YOUR INSTRUCTIONS
Retyping the entries exactly is all that is required.

MATERIAL SHOWN

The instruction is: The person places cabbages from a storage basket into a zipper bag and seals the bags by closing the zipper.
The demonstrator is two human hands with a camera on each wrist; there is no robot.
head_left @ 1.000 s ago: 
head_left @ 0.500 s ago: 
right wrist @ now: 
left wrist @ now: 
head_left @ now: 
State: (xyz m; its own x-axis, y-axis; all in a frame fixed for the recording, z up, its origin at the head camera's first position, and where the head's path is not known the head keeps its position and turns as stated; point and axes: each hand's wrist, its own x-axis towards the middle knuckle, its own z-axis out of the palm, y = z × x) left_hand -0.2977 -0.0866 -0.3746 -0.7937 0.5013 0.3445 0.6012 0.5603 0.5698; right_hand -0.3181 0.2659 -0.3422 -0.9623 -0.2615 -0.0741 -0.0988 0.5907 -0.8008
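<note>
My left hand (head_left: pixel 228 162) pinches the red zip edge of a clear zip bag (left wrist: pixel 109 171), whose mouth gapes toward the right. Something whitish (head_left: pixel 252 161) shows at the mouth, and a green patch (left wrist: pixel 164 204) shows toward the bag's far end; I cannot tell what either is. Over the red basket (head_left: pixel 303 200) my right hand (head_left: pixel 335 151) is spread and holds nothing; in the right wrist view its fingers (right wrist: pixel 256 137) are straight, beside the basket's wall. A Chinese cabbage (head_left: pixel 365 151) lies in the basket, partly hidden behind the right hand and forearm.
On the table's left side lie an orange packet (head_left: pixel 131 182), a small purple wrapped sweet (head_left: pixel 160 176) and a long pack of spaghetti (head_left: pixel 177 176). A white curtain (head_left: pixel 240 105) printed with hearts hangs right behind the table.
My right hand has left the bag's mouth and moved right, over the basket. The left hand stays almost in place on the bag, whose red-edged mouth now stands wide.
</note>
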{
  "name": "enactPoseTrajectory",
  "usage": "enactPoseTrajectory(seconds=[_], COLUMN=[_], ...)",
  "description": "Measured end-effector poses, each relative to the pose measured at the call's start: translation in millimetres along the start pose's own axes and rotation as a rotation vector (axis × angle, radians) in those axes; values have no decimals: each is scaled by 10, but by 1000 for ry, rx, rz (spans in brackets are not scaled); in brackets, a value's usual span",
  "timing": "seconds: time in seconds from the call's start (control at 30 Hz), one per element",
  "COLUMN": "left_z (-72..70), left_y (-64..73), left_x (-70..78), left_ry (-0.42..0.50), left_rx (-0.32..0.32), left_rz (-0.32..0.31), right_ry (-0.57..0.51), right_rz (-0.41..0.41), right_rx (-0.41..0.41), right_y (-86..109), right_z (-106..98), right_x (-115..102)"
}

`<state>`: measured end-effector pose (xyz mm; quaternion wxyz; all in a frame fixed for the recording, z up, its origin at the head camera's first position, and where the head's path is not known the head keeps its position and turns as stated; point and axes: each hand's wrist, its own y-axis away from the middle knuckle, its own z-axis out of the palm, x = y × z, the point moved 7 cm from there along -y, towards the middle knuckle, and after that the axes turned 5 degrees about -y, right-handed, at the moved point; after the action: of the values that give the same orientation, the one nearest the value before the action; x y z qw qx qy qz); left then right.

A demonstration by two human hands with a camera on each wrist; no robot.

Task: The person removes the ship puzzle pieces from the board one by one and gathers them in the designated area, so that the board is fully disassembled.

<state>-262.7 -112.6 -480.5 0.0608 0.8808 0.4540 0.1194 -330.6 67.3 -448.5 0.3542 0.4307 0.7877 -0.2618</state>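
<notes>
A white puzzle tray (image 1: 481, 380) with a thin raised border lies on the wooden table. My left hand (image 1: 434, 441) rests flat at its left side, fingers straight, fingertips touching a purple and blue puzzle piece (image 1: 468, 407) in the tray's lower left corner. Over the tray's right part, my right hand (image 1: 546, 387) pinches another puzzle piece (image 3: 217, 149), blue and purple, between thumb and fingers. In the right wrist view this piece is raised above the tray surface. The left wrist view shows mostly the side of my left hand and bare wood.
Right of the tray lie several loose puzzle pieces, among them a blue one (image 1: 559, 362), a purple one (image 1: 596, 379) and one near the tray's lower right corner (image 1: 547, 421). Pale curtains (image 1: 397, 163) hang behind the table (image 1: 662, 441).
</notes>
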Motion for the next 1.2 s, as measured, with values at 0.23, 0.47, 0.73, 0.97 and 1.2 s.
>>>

RESULT FOR THIS EXERCISE
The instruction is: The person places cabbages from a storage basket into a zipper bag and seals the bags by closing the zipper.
The demonstrator is two human hands with a camera on each wrist; there is no robot.
head_left @ 1.000 s ago: 
head_left @ 0.500 s ago: 
right wrist @ now: 
left wrist @ now: 
head_left @ now: 
State: (xyz m; its own x-axis, y-axis; all in a frame fixed for the recording, z up, its origin at the head camera's first position, and where the head's path is not known the head keeps its position and turns as stated; point and axes: each hand's wrist, its own x-axis towards the middle knuckle, its own z-axis out of the palm, y = z × x) left_hand -0.2977 -0.0866 -0.3746 -0.7937 0.5013 0.3445 0.6012 0.5603 0.5698; right_hand -0.3181 0.2659 -0.3422 -0.9623 -0.2615 -0.0741 -0.0988 0.5907 -0.8008
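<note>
My left hand (head_left: pixel 228 162) pinches the red zip edge of a clear zip bag (left wrist: pixel 109 171), whose mouth gapes toward the right. Something whitish (head_left: pixel 252 161) shows at the mouth, and a green patch (left wrist: pixel 164 204) shows toward the bag's far end; I cannot tell what either is. Over the red basket (head_left: pixel 303 200) my right hand (head_left: pixel 335 151) is spread and holds nothing; in the right wrist view its fingers (right wrist: pixel 256 137) are straight, beside the basket's wall. A Chinese cabbage (head_left: pixel 365 151) lies in the basket, partly hidden behind the right hand and forearm.
On the table's left side lie an orange packet (head_left: pixel 131 182), a small purple wrapped sweet (head_left: pixel 160 176) and a long pack of spaghetti (head_left: pixel 177 176). A white curtain (head_left: pixel 240 105) printed with hearts hangs right behind the table.
My right hand has left the bag's mouth and moved right, over the basket. The left hand stays almost in place on the bag, whose red-edged mouth now stands wide.
</note>
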{
  "name": "enactPoseTrajectory",
  "usage": "enactPoseTrajectory(seconds=[_], COLUMN=[_], ...)",
  "description": "Measured end-effector poses, each relative to the pose measured at the call's start: translation in millimetres along the start pose's own axes and rotation as a rotation vector (axis × angle, radians) in those axes; values have no decimals: each is scaled by 10, but by 1000 for ry, rx, rz (spans in brackets are not scaled); in brackets, a value's usual span",
  "timing": "seconds: time in seconds from the call's start (control at 30 Hz), one per element",
  "COLUMN": "left_z (-72..70), left_y (-64..73), left_x (-70..78), left_ry (-0.42..0.50), left_rx (-0.32..0.32), left_rz (-0.32..0.31), right_ry (-0.57..0.51), right_rz (-0.41..0.41), right_rx (-0.41..0.41), right_y (-86..109), right_z (-106..98), right_x (-115..102)"
}

`<state>`: measured end-effector pose (xyz mm; quaternion wxyz; all in a frame fixed for the recording, z up, its origin at the head camera's first position, and where the head's path is not known the head keeps its position and turns as stated; point and axes: each hand's wrist, its own y-axis away from the middle knuckle, its own z-axis out of the palm, x = y × z, the point moved 7 cm from there along -y, towards the middle knuckle, and after that the axes turned 5 degrees about -y, right-handed, at the moved point; after the action: of the values that give the same orientation, the one nearest the value before the action; x y z qw qx qy qz); left then right.

A demonstration by two human hands with a camera on each wrist; no robot.

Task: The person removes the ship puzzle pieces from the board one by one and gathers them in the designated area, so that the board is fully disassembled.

<state>-262.7 -112.6 -480.5 0.0608 0.8808 0.4540 0.1194 -330.6 67.3 -448.5 0.3542 0.4307 0.7877 -0.2618</state>
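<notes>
A white puzzle tray (image 1: 481, 380) with a thin raised border lies on the wooden table. My left hand (image 1: 434, 441) rests flat at its left side, fingers straight, fingertips touching a purple and blue puzzle piece (image 1: 468, 407) in the tray's lower left corner. Over the tray's right part, my right hand (image 1: 546, 387) pinches another puzzle piece (image 3: 217, 149), blue and purple, between thumb and fingers. In the right wrist view this piece is raised above the tray surface. The left wrist view shows mostly the side of my left hand and bare wood.
Right of the tray lie several loose puzzle pieces, among them a blue one (image 1: 559, 362), a purple one (image 1: 596, 379) and one near the tray's lower right corner (image 1: 547, 421). Pale curtains (image 1: 397, 163) hang behind the table (image 1: 662, 441).
</notes>
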Motion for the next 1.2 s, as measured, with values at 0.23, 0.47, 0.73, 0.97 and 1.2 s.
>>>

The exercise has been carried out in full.